EXERCISE DIRECTIONS
The reply should contain all the data below, repeated exactly, and none of the images.
+===+
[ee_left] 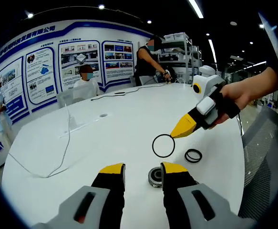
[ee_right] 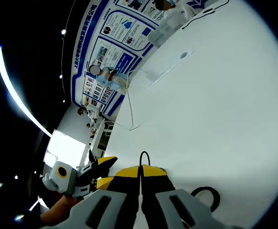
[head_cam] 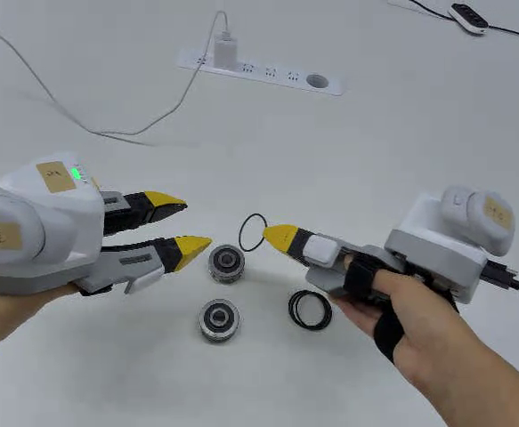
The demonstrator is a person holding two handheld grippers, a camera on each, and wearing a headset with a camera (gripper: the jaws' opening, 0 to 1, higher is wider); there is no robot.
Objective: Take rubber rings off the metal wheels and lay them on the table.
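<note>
Two wheels sit on the table (head_cam: 375, 160) between the grippers: the near wheel (head_cam: 218, 319) in front, the far wheel (head_cam: 227, 263) just behind it. Right of the near wheel lie the loose rings (head_cam: 310, 310), under the right gripper (head_cam: 279, 237). A single ring (head_cam: 253, 232) hangs pinched at that gripper's tip, above the table, just behind the far wheel. The left gripper (head_cam: 188, 224) is left of the wheels, and the power strip (head_cam: 259, 71) lies well behind.

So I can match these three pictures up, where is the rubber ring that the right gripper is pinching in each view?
Head view: the held ring sits at centre, at the tip of the right gripper.
Left gripper view: right of centre, under that gripper's yellow tip.
Right gripper view: low centre, a dark arc rising past the shut jaws.
Shared landmark: the loose rings lying on the table nearby.
</note>
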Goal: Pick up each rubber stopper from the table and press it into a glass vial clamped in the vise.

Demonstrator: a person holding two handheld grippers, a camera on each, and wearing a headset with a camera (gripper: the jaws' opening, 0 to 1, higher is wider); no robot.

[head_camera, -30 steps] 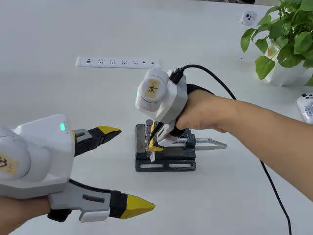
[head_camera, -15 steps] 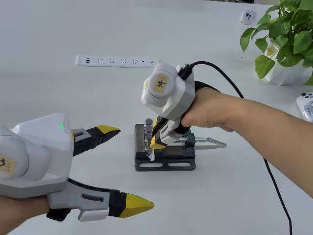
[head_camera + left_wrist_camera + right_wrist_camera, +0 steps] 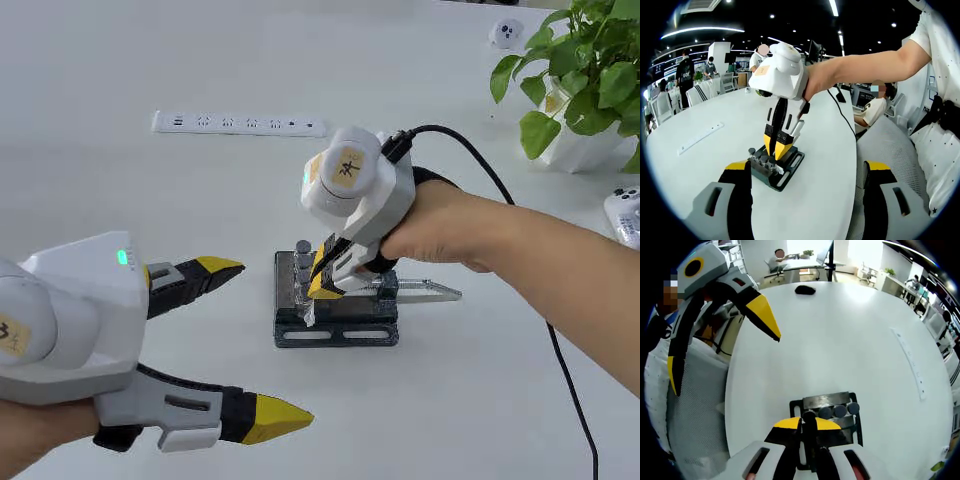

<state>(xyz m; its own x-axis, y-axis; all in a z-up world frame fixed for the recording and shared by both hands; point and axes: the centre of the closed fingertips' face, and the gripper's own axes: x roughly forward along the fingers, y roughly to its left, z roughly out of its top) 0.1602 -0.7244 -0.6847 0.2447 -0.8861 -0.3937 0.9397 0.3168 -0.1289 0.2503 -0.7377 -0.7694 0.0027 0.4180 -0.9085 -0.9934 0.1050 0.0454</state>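
Observation:
A small black vise (image 3: 340, 325) stands mid-table and clamps a row of glass vials (image 3: 303, 262) capped with grey rubber stoppers (image 3: 840, 411). My right gripper (image 3: 322, 288) points down at the near end of that row, its yellow tips together just over the nearest stopper (image 3: 810, 416); nothing shows held between them. The left gripper view shows the right gripper (image 3: 775, 149) hovering above the vials (image 3: 762, 159). My left gripper (image 3: 248, 342) is wide open and holds nothing, low at the left and well short of the vise (image 3: 785, 172).
A white power strip (image 3: 240, 125) lies at the back of the table. A potted plant (image 3: 585, 80) and a white controller (image 3: 628, 215) sit at the right edge. A black cable (image 3: 480, 190) trails from the right gripper. The vise handle (image 3: 430, 292) sticks out rightward.
My right gripper has lifted a little up and to the right, away from the vial tops. The left gripper has stayed where it was, still open.

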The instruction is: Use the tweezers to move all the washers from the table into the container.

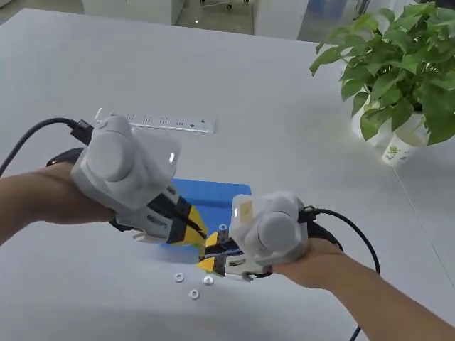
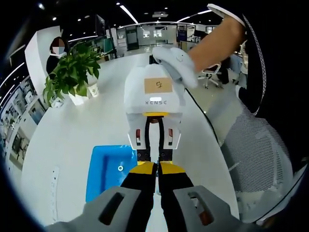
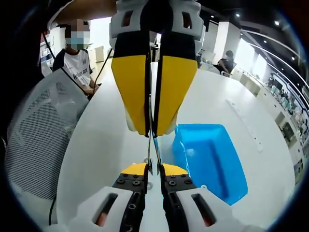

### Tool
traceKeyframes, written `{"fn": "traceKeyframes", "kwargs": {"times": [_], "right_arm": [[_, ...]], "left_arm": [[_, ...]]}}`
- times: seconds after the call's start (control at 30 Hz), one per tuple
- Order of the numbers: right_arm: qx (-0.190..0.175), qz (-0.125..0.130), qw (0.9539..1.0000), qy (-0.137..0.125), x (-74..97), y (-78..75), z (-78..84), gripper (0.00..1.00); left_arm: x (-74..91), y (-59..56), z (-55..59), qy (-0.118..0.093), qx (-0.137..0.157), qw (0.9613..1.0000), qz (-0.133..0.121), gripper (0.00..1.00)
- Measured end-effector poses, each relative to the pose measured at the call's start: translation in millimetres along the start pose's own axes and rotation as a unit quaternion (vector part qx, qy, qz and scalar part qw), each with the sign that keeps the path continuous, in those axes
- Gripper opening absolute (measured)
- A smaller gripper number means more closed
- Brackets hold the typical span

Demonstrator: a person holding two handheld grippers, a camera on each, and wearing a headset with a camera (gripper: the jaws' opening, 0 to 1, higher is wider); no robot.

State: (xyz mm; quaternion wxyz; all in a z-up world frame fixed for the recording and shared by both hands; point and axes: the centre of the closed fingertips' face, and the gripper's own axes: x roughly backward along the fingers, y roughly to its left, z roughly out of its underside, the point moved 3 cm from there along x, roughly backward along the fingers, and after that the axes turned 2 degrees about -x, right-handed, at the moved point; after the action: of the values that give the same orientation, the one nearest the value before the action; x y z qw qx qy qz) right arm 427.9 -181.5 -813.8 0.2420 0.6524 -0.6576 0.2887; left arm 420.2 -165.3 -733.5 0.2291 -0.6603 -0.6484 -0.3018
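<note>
My left gripper (image 1: pixel 199 233) and right gripper (image 1: pixel 207 254) meet tip to tip just in front of the blue container (image 1: pixel 220 195). Thin metal tweezers (image 3: pixel 151 147) run between them, and both pairs of yellow-tipped jaws are shut on them. In the left gripper view, my own left gripper (image 2: pixel 157 166) faces the right gripper (image 2: pixel 157 155). In the right gripper view, the right gripper (image 3: pixel 153 170) sits under the left gripper (image 3: pixel 153 133). Three white washers (image 1: pixel 194 293) lie on the table below the jaws. One washer (image 2: pixel 120 168) lies in the container (image 2: pixel 104 179).
A white power strip (image 1: pixel 153 121) lies beyond the container. A potted plant (image 1: pixel 398 78) stands at the far right. A mesh chair (image 2: pixel 260 154) sits off the table's near edge. Cables trail from both grippers. People sit in the background.
</note>
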Motion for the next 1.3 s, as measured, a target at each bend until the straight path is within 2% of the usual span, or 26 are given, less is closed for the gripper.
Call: {"fn": "traceKeyframes", "kwargs": {"times": [0.57,0.97,1.3], "right_arm": [[-0.004,-0.022,0.9997,0.005,-16.4,22.6,9.8,0.12],[-0.012,-0.032,0.9994,0.009,-22.2,31.9,16.5,0.12],[-0.019,-0.04,0.9989,0.013,-25.6,36.1,21.4,0.12]], "left_arm": [[-8.7,-20.0,17.8,0.002,0.012,0.9999,0.012,0.05],[-15.6,-29.2,21.2,0.005,0.018,0.9996,0.02,0.05],[-21.1,-31.9,24.7,0.008,0.02,0.9994,0.026,0.05]]}}
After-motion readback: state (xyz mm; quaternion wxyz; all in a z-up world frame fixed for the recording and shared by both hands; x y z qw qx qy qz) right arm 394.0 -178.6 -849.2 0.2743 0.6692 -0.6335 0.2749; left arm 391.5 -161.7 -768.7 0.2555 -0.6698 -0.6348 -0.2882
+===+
WORKED SOLUTION
[ee_left] 
[ee_right] 
[head_cam] 
The demonstrator is a person holding two handheld grippers, a camera on each, and wearing a headset with a camera (gripper: the jaws' opening, 0 to 1, higher is wider); there is no robot.
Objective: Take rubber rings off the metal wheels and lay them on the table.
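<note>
Two wheels sit on the table (head_cam: 375, 160) between the grippers: the near wheel (head_cam: 218, 319) in front, the far wheel (head_cam: 227, 263) just behind it. Right of the near wheel lie the loose rings (head_cam: 310, 310), under the right gripper (head_cam: 279, 237). A single ring (head_cam: 253, 232) hangs pinched at that gripper's tip, above the table, just behind the far wheel. The left gripper (head_cam: 188, 224) is left of the wheels, and the power strip (head_cam: 259, 71) lies well behind.

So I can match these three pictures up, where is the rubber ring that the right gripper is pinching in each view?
Head view: the held ring sits at centre, at the tip of the right gripper.
Left gripper view: right of centre, under that gripper's yellow tip.
Right gripper view: low centre, a dark arc rising past the shut jaws.
Shared landmark: the loose rings lying on the table nearby.
</note>
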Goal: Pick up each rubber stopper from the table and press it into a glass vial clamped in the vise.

Demonstrator: a person holding two handheld grippers, a camera on each, and wearing a headset with a camera (gripper: the jaws' opening, 0 to 1, higher is wider); no robot.

[head_camera, -30 steps] 
[head_camera, -15 steps] 
[head_camera + left_wrist_camera + right_wrist_camera, +0 steps] 

<state>(xyz m; its own x-axis, y-axis; all in a z-up world frame fixed for the recording and shared by both hands; point and axes: the centre of the closed fingertips' face, and the gripper's own axes: x roughly forward along the fingers, y roughly to its left, z roughly out of its top) 0.1602 -0.7244 -0.6847 0.2447 -0.8861 -0.3937 0.9397 0.3168 -0.1289 0.2503 -0.7377 -0.7694 0.0027 0.4180 -0.9085 -0.9934 0.1050 0.0454</state>
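Observation:
A small black vise (image 3: 340, 325) stands mid-table and clamps a row of glass vials (image 3: 303, 262) capped with grey rubber stoppers (image 3: 840, 411). My right gripper (image 3: 322, 288) points down at the near end of that row, its yellow tips together just over the nearest stopper (image 3: 810, 416); nothing shows held between them. The left gripper view shows the right gripper (image 3: 775, 149) hovering above the vials (image 3: 762, 159). My left gripper (image 3: 248, 342) is wide open and holds nothing, low at the left and well short of the vise (image 3: 785, 172).
A white power strip (image 3: 240, 125) lies at the back of the table. A potted plant (image 3: 585, 80) and a white controller (image 3: 628, 215) sit at the right edge. A black cable (image 3: 480, 190) trails from the right gripper. The vise handle (image 3: 430, 292) sticks out rightward.
My right gripper has lifted a little up and to the right, away from the vial tops. The left gripper has stayed where it was, still open.
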
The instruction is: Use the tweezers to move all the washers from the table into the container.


### Tool
traceKeyframes, written `{"fn": "traceKeyframes", "kwargs": {"times": [_], "right_arm": [[_, ...]], "left_arm": [[_, ...]]}}`
- times: seconds after the call's start (control at 30 Hz), one per tuple
- Order of the numbers: right_arm: qx (-0.190..0.175), qz (-0.125..0.130), qw (0.9539..1.0000), qy (-0.137..0.125), x (-74..97), y (-78..75), z (-78..84), gripper (0.00..1.00); left_arm: x (-74..91), y (-59..56), z (-55..59), qy (-0.118..0.093), qx (-0.137..0.157), qw (0.9613..1.0000), qz (-0.133..0.121), gripper (0.00..1.00)
- Measured end-effector poses, each relative to the pose measured at the call's start: translation in millimetres along the start pose's own axes and rotation as a unit quaternion (vector part qx, qy, qz and scalar part qw), each with the sign that keeps the path continuous, in those axes
- Gripper opening absolute (measured)
- A smaller gripper number means more closed
- Brackets hold the typical span

Demonstrator: a person holding two handheld grippers, a camera on each, and wearing a headset with a camera (gripper: the jaws' opening, 0 to 1, higher is wider); no robot.

State: (xyz mm; quaternion wxyz; all in a z-up world frame fixed for the recording and shared by both hands; point and axes: the centre of the closed fingertips' face, and the gripper's own axes: x roughly backward along the fingers, y roughly to its left, z roughly out of its underside, the point moved 3 cm from there along x, roughly backward along the fingers, and after that the axes turned 2 degrees about -x, right-handed, at the moved point; after the action: of the values that give the same orientation, the one nearest the value before the action; x y z qw qx qy qz) right arm 427.9 -181.5 -813.8 0.2420 0.6524 -0.6576 0.2887; left arm 420.2 -165.3 -733.5 0.2291 -0.6603 -0.6484 -0.3018
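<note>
My left gripper (image 1: pixel 199 233) and right gripper (image 1: pixel 207 254) meet tip to tip just in front of the blue container (image 1: pixel 220 195). Thin metal tweezers (image 3: pixel 151 147) run between them, and both pairs of yellow-tipped jaws are shut on them. In the left gripper view, my own left gripper (image 2: pixel 157 166) faces the right gripper (image 2: pixel 157 155). In the right gripper view, the right gripper (image 3: pixel 153 170) sits under the left gripper (image 3: pixel 153 133). Three white washers (image 1: pixel 194 293) lie on the table below the jaws. One washer (image 2: pixel 120 168) lies in the container (image 2: pixel 104 179).
A white power strip (image 1: pixel 153 121) lies beyond the container. A potted plant (image 1: pixel 398 78) stands at the far right. A mesh chair (image 2: pixel 260 154) sits off the table's near edge. Cables trail from both grippers. People sit in the background.
</note>
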Motion for the next 1.3 s, as measured, a target at each bend until the straight path is within 2% of the usual span, or 26 are given, less is closed for the gripper.
Call: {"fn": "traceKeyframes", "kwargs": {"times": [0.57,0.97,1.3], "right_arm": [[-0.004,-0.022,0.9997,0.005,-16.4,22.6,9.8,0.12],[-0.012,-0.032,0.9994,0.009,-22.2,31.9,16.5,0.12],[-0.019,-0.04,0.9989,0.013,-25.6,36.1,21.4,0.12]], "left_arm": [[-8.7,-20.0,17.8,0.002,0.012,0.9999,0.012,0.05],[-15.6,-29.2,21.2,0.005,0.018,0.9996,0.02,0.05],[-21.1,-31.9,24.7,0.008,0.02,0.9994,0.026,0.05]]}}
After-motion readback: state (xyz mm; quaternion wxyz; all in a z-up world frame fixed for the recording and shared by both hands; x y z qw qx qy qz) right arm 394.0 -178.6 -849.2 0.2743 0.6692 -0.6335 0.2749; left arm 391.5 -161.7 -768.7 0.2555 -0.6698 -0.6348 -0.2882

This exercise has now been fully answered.